Thanks for publishing this, Arb! I have some thoughts, mostly pertaining to MATS:
MATS believes a large part of our impact comes via accelerating researchers who might still enter AI safety, but would otherwise take significantly longer to spin up as competent researchers, rather than convertingpeople into AIS researchers. MATS highly recommends that applicants have already completed AI Safety Fundamentals and most of our applicants come from personal recommendations or AISF alumni (though we are considering better targeted advertising to professional engineers and established academics). Here is a simplified model of the AI safety technical research pipeline as we see it.
Why do we emphasize acceleration over conversion? Because we think that producing a researcher takes a long time (with a high drop-out rate), often requires apprenticeship (including illegible knowledge transfer) with a scarce group of mentors (with high barrier to entry), and benefits substantially from factors such as community support and curriculum. Additionally, MATS’ acceptance rate is ~15% and many rejected applicants are very proficient researchers or engineers, including some with AI safety research experience, who can’t find better options (e.g., independent research is worse for them). MATS scholars with prior AI safety research experience generally believe the program was significantly better than their counterfactual options, or was critical for finding collaborators or co-founders (alumni impact analysis forthcoming). So, the appropriate counterfactual for MATS and similar programs seems to be, “Junior researchers apply for funding and move to a research hub, hoping that a mentor responds to their emails, while orgs still struggle to scale even with extra cash.”
The “push vs. pull” model seems to neglect that e.g. many MATS scholars had highly paid roles in industry (or de facto offers given their qualifications) and chose to accept stipends at $30-50/h because working on AI safety is intrinsically a “pull” for a subset of talent and there were no better options. Additionally, MATS stipends are basically equivalent to LTFF funding; scholars are effectively self-employed as independent researchers, albeit with mentorship, operations, research management, and community support. Also, 63% of past MATS scholars have applied for funding immediately post-program as independent researchers for 4+ months as part of our extension program (many others go back to finish their PhDs or are hired) and 85% of those have been funded. I would guess that the median MATS scholar is slightly above the level of the median LTFF grantee from 2022 in terms of research impact, particularly given the boost they give to a mentor’s research.
Comparing the cost of funding marginal good independent researchers ($80k/year) to the cost of producing a good new researcher ($40k) seems like a false equivalence if you can’t have one without the other. I believe the most taut constraint on producing more AIS researchers is generally training/mentorship, not money. Even wizard software engineers generally need an on-ramp for a field as pre-paradigmatic and illegible as AI safety. If all MATS’ money instead went to the LTFF to support further independent researchers, I believe that substantially less impact would be generated. Many LTFF-funded researchers have enrolled in MATS! Caveat: you could probably hire e.g. Terry Tao for some amount of money, but this would likely be very large. Side note: independent researchers are likely cheaper than scholars in managed research programs or employees at AIS orgs because the latter two have overhead costs that benefit researcher output.

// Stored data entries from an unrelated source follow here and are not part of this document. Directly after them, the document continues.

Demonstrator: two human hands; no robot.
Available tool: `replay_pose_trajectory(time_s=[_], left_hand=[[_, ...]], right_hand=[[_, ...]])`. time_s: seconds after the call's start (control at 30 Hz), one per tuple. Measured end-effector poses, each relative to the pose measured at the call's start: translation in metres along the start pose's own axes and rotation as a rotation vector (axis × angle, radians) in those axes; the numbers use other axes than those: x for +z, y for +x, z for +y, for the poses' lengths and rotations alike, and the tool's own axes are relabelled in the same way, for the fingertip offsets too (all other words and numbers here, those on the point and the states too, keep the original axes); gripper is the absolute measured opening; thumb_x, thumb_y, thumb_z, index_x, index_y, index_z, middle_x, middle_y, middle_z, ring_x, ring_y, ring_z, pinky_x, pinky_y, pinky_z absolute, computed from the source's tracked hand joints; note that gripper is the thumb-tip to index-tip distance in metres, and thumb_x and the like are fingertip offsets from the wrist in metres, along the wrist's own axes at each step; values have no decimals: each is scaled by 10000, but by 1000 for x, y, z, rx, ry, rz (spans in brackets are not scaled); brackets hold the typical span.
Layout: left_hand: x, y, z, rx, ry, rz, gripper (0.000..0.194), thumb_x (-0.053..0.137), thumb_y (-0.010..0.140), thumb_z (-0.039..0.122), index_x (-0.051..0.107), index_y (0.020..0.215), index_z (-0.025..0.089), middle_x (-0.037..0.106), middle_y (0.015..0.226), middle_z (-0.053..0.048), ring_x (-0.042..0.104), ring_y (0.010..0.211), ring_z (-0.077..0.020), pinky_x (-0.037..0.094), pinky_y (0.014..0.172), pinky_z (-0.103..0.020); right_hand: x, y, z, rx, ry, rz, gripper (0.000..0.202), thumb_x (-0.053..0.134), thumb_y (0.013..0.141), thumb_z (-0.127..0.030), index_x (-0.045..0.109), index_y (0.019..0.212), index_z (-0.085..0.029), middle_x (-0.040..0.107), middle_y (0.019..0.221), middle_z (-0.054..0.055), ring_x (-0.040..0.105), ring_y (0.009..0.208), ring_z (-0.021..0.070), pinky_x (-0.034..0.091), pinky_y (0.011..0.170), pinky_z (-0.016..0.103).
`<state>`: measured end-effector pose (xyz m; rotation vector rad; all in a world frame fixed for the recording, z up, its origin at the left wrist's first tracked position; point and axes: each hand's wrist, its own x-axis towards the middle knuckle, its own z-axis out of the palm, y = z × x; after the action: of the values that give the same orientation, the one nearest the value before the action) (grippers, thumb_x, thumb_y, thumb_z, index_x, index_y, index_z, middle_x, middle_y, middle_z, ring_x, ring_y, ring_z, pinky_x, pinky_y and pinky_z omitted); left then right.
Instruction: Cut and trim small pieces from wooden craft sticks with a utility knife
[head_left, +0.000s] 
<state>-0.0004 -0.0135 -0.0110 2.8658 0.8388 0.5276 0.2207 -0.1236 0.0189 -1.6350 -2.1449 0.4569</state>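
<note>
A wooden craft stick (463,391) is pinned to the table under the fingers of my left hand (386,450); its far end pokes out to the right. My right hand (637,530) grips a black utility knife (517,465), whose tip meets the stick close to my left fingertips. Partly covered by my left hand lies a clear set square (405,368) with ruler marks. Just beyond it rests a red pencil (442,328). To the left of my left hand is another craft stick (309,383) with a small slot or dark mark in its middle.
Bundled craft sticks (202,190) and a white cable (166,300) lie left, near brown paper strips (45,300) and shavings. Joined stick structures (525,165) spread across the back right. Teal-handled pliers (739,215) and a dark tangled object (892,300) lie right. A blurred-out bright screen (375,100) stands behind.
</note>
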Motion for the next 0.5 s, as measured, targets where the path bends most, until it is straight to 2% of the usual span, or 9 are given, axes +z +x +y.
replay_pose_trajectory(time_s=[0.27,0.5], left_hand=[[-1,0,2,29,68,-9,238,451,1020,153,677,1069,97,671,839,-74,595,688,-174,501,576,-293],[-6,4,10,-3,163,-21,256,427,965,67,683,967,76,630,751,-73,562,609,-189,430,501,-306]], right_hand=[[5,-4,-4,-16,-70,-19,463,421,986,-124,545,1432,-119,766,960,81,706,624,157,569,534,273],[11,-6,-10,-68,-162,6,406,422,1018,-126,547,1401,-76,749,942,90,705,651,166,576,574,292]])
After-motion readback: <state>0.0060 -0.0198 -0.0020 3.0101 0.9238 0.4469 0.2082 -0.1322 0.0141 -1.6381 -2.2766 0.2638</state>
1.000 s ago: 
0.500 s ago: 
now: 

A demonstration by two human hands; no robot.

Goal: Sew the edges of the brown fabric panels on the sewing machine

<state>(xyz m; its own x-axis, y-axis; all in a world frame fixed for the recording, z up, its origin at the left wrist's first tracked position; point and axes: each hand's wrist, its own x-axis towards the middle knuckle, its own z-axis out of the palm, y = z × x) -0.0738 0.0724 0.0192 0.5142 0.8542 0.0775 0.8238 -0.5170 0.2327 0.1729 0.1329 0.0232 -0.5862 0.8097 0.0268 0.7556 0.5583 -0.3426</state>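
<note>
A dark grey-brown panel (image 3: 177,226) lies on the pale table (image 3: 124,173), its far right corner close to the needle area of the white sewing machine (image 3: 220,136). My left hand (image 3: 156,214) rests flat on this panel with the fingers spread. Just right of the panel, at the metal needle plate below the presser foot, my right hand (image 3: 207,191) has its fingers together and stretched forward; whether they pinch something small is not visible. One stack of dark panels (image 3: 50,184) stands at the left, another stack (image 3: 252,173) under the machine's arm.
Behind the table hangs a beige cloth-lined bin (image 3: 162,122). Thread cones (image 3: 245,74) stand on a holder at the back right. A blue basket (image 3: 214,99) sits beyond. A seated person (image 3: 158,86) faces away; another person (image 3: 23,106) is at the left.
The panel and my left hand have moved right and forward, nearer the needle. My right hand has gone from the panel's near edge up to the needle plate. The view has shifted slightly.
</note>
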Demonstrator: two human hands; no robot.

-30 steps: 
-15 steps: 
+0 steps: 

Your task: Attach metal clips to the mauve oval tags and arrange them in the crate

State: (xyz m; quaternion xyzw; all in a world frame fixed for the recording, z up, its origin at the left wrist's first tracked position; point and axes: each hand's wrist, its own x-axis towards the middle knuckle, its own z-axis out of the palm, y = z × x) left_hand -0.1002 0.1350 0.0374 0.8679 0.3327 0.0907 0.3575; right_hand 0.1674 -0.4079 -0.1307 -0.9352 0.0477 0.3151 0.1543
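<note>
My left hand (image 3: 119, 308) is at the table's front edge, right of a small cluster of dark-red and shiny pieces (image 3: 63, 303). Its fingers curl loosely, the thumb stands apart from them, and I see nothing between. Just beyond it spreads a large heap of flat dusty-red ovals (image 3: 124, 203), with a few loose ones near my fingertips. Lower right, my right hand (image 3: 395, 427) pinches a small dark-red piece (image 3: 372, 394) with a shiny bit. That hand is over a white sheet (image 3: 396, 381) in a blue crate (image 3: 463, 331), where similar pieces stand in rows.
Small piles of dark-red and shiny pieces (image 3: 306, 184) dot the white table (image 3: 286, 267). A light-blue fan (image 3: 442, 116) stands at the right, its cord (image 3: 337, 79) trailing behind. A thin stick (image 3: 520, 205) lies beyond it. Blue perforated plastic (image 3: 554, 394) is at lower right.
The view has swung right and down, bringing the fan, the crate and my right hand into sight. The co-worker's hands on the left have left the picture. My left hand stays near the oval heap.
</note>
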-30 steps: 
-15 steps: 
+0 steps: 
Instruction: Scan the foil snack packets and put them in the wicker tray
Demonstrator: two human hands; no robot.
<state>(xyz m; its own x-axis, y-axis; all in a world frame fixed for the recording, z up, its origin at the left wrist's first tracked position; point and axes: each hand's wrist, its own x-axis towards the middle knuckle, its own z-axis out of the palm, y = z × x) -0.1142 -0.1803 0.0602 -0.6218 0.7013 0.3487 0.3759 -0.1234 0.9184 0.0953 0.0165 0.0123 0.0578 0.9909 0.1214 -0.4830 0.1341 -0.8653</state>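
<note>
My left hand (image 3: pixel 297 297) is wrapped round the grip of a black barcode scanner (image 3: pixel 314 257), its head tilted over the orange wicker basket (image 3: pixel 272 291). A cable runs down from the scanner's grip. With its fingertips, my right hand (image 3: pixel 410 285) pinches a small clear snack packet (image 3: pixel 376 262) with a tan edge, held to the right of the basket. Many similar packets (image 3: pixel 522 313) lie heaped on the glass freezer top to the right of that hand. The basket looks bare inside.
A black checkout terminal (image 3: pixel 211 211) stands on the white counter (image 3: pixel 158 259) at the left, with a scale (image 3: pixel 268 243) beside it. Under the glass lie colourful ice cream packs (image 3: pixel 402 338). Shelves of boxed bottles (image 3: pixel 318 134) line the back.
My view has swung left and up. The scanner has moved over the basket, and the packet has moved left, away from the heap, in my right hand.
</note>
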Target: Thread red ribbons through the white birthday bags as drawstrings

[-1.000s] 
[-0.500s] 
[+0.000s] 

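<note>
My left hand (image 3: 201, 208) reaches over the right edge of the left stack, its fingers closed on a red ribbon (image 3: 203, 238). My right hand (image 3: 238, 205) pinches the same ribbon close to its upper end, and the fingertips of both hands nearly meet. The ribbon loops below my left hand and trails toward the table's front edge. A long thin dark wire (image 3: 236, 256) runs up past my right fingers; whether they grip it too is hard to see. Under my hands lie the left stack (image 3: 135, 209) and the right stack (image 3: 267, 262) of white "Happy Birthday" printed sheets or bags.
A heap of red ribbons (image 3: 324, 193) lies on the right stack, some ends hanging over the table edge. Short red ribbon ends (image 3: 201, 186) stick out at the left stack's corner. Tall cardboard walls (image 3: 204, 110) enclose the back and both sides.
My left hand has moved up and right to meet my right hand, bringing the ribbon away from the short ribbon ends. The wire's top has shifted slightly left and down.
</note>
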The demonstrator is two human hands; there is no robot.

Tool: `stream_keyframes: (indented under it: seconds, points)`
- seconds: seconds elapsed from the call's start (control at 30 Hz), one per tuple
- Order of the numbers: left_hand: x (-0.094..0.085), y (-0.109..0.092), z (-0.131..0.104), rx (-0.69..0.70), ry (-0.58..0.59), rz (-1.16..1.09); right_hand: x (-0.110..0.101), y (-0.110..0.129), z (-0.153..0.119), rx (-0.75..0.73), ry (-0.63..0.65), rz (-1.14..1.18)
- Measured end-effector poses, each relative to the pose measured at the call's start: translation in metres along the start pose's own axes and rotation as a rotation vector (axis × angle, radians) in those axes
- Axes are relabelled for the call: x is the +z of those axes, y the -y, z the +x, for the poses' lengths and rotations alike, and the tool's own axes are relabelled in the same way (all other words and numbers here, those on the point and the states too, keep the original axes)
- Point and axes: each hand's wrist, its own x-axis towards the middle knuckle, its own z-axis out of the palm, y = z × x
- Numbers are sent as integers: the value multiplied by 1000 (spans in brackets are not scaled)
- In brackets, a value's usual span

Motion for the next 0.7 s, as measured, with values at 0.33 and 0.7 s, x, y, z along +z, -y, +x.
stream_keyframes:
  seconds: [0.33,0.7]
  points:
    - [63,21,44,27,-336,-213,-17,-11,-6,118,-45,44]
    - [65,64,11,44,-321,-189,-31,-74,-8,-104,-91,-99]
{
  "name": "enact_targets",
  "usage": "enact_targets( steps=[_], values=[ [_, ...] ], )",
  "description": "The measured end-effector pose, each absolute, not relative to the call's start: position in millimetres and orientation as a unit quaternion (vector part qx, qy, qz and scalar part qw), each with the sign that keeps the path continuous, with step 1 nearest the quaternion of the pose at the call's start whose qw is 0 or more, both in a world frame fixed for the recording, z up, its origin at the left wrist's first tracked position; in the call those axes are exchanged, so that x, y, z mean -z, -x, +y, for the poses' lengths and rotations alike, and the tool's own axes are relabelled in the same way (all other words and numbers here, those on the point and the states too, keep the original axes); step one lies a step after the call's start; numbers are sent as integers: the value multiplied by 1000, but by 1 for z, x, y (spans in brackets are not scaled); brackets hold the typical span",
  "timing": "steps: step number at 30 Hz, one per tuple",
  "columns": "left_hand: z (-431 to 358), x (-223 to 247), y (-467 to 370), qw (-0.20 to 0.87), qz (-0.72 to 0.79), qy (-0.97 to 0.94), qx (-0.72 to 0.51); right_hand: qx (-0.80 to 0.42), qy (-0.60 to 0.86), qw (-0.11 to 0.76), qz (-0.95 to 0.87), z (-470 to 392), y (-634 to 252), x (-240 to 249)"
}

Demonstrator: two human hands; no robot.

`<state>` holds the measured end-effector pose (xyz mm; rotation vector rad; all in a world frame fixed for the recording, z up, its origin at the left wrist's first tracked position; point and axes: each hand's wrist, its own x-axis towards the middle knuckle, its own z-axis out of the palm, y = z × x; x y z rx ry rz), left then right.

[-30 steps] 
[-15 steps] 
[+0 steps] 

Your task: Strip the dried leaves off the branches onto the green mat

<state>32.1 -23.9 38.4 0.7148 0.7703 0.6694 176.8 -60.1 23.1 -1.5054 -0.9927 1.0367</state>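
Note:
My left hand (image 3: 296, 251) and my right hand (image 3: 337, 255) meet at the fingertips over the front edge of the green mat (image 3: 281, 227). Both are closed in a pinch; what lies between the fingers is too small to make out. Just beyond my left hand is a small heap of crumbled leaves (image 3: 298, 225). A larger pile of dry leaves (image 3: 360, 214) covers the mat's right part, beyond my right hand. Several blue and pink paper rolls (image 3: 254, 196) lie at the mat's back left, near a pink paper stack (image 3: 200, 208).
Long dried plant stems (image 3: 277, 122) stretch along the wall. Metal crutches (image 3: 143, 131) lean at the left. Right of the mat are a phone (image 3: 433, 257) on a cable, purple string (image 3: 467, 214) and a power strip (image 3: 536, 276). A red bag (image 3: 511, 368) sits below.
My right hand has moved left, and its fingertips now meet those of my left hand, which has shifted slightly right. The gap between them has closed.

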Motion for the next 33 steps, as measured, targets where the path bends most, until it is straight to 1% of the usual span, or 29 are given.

Some of the researchers who passed through AISC later did MATS. Similarly, several researchers who did MLAB or REMIX later did MATS. It’s often hard to appropriately attribute Shapley value to elements of the pipeline, so I recommend assessing orgs addressing different components of the pipeline by how well they achieve their role, and distributing funds between elements of the pipeline based on how much each is constraining the flow of new talent to later sections (anchored by elasticity to funding). For example, I believe that MATS and AISC should be assessed by their effectiveness (including cost, speedup, and mentor time) at converting “informed talent” (i.e., understands the scope of the problem) into “empowered talent” (i.e., can iterate on solutions and attract funding/get hired). This said, MATS aims to improve our advertising towards established academics and software engineers, which might bypass the pipeline in the diagram above. Side note: I believe that converting “unknown talent” into “informed talent” is generally much cheaper than converting “informed talent” into “empowered talent.”
Several MATS mentors (e.g., Neel Nanda) credit the program for helping them develop as research leads. Similarly, several MATS alumni have credited AISC (and SPAR) for helping them develop as research leads, similar to the way some Postdocs or PhDs take on supervisory roles on the way to Professorship. I believe the “carrying capacity” of the AI safety research field is largely bottlenecked on good research leads (i.e., who can scope and lead useful AIS research projects), especially given how many competent software engineers are flooding into AIS. It seems a mistake not to account for this source of impact in this review.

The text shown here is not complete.